Instructions for the task:
Once you have read the listing, retype all of it exactly.

Provided material:

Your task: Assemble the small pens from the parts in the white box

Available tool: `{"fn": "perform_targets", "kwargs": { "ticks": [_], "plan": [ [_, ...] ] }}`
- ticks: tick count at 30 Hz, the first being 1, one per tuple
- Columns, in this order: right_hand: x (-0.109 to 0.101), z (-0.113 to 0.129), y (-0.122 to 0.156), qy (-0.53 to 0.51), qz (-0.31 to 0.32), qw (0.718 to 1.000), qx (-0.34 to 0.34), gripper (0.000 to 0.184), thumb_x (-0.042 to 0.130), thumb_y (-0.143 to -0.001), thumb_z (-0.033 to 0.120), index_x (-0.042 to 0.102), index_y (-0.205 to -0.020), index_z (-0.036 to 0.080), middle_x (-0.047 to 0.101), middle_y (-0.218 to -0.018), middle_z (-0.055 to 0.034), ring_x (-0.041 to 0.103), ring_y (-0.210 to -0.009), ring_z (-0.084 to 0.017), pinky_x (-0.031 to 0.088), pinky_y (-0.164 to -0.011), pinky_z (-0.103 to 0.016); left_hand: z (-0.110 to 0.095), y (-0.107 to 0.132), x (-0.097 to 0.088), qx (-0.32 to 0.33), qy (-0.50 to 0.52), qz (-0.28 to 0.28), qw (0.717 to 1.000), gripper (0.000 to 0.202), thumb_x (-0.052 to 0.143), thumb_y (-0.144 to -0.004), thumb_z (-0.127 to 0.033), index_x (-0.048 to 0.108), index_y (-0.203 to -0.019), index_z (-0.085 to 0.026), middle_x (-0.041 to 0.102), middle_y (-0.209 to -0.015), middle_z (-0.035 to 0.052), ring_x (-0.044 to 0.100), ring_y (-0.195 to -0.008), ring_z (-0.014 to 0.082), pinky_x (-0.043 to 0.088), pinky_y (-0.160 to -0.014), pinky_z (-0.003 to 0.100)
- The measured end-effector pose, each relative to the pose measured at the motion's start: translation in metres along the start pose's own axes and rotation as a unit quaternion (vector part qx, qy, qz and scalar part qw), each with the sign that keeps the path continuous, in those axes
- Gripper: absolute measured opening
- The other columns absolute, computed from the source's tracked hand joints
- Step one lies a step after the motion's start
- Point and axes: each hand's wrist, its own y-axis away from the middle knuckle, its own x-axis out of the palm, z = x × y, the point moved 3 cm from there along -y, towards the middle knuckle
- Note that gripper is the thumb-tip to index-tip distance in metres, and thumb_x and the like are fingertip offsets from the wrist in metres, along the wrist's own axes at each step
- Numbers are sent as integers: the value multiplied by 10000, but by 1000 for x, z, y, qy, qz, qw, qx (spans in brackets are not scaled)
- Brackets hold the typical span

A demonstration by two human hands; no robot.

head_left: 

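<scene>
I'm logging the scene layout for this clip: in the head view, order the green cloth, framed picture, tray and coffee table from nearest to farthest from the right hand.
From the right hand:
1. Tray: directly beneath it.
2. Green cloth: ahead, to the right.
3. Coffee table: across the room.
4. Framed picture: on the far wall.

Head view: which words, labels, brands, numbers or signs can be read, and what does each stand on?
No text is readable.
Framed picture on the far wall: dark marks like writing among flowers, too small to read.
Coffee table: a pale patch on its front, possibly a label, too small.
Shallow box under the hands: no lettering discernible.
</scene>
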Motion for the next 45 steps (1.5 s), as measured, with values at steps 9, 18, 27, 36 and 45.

Solved problem:
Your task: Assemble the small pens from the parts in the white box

Available tool: `{"fn": "perform_targets", "kwargs": { "ticks": [_], "plan": [ [_, ...] ] }}`
- ticks: tick count at 30 Hz, the first being 1, one per tuple
- Columns, in this order: right_hand: x (-0.109 to 0.101), z (-0.113 to 0.129), y (-0.122 to 0.156), qy (-0.53 to 0.51), qz (-0.31 to 0.32), qw (0.718 to 1.000), qx (-0.34 to 0.34), gripper (0.000 to 0.184), thumb_x (-0.042 to 0.130), thumb_y (-0.143 to -0.001), thumb_z (-0.033 to 0.120), index_x (-0.042 to 0.102), index_y (-0.205 to -0.020), index_z (-0.036 to 0.080), middle_x (-0.047 to 0.101), middle_y (-0.218 to -0.018), middle_z (-0.055 to 0.034), ring_x (-0.041 to 0.103), ring_y (-0.210 to -0.009), ring_z (-0.084 to 0.017), pinky_x (-0.031 to 0.088), pinky_y (-0.164 to -0.011), pinky_z (-0.103 to 0.016); left_hand: z (-0.110 to 0.095), y (-0.107 to 0.132), x (-0.097 to 0.088), qx (-0.32 to 0.33), qy (-0.50 to 0.52), qz (-0.28 to 0.28), qw (0.717 to 1.000), gripper (0.000 to 0.202), thumb_x (-0.052 to 0.143), thumb_y (-0.144 to -0.004), thumb_z (-0.127 to 0.033), index_x (-0.048 to 0.108), index_y (-0.203 to -0.019), index_z (-0.085 to 0.026), middle_x (-0.041 to 0.102), middle_y (-0.209 to -0.015), middle_z (-0.035 to 0.052), ring_x (-0.044 to 0.100), ring_y (-0.195 to -0.008), ring_z (-0.014 to 0.082), pinky_x (-0.043 to 0.088), pinky_y (-0.160 to -0.014), pinky_z (-0.003 to 0.100)
- The measured end-effector pose, each relative to the pose measured at the motion's start: translation in metres along the start pose's own axes and rotation as a unit quaternion (vector part qx, qy, qz and scalar part qw), each with the sign that keeps the path continuous, in those axes
- Gripper: absolute measured opening
- The other columns absolute, computed from the source's tracked hand joints
- Step one lies a step after the motion's start
- Point and axes: each hand's wrist, its own y-axis away from the middle knuckle, its own x-axis out of the palm, z = x × y, the point moved 3 cm from there along -y, towards the middle knuckle
- Note that gripper is the thumb-tip to index-tip distance in metres, and thumb_x and the like are fingertip offsets from the wrist in metres, along the wrist's own axes at each step
- Numbers are sent as integers: the value multiplied by 10000, but by 1000 for x, z, y, qy, qz, qw, qx (spans in brackets are not scaled)
- Brackets hold the typical span

A demonstration by two human hands; no robot.

head_left: 

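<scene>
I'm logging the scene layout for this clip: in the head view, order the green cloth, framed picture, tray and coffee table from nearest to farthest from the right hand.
From the right hand:
1. Tray: directly beneath it.
2. Green cloth: ahead, to the right.
3. Coffee table: across the room.
4. Framed picture: on the far wall.

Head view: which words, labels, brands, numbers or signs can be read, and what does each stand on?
No text is readable.
Framed picture on the far wall: dark marks like writing among flowers, too small to read.
Coffee table: a pale patch on its front, possibly a label, too small.
Shallow box under the hands: no lettering discernible.
</scene>
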Motion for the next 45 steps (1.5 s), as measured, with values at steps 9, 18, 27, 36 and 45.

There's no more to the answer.